Ela também dirige uma escola de culinária, popular entre os americanos, diz ela. 
Ela trabalha todos os dias, vestida com um casaco de chef, tipicamente com um lenço em volta do pescoço. 
Seus dedos se movem agilmente enquanto ela cria pequenas flores de maçapão para colocar em cima de suas confeitos. Não há indício de que alguma dessas rotinas tenha se tornado penosa. Muito pelo contrário. 
Quando ela fala sobre o processo de cozimento, ela descreve as amêndoas que são tão essenciais para a pastelaria siciliana como amada, como as crianças. Tal como acontece com uma criança (ela não tem nenhum), “você nunca se cansa deles”. Mas Grammatico questiona se esta célebre tradição tem poder de permanência.
Pergunto se os jovens querem aprender a fazer os doces sicilianos da maneira antiga. 
Não, ela diz, ela não pensa assim. "Requer sacrifícios", diz ela. 

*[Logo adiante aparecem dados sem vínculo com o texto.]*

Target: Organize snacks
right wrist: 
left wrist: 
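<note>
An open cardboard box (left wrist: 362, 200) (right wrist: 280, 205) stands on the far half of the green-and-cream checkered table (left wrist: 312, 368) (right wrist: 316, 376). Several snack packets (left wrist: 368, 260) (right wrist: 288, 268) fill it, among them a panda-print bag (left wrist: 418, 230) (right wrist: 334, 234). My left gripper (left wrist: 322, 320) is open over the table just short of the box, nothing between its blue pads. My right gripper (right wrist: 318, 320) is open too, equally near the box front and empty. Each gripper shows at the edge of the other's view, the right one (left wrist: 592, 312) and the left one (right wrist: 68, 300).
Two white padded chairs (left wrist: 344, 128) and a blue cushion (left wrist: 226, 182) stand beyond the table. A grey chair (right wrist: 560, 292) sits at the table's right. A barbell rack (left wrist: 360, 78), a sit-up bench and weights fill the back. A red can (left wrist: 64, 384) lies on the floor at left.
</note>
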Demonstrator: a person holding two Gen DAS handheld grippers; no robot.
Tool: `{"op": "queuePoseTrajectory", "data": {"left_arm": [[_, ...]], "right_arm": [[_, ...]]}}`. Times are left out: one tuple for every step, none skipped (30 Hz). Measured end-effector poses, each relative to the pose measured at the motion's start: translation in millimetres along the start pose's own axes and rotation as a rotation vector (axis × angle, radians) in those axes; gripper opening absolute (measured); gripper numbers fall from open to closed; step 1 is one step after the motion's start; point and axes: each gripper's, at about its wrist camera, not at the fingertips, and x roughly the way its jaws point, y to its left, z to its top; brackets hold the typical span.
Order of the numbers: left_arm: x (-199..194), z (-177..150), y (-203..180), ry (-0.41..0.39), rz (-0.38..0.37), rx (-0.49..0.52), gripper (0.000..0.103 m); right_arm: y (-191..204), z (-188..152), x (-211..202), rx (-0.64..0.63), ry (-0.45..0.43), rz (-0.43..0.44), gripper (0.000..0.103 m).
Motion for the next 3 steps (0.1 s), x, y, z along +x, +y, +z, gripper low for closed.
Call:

Refletindo sobre suas palavras mais tarde, eu me pergunto se ela esqueceu todos aqueles aspirantes a chefs que fizeram a peregrinação ao topo de sua montanha apenas para aprender com ela. 
A comida, seja de caponata ou de amêndoa, evolui e muitas vezes a encontramos longe de sua casa original. 
Embora eu espere que haja uma pastelaria em Erice há muito tempo, também é possível que o próximo grande praticante desta arte siciliana esteja dirigindo uma padaria que não seja na Sicília, mas em algum lugar distante.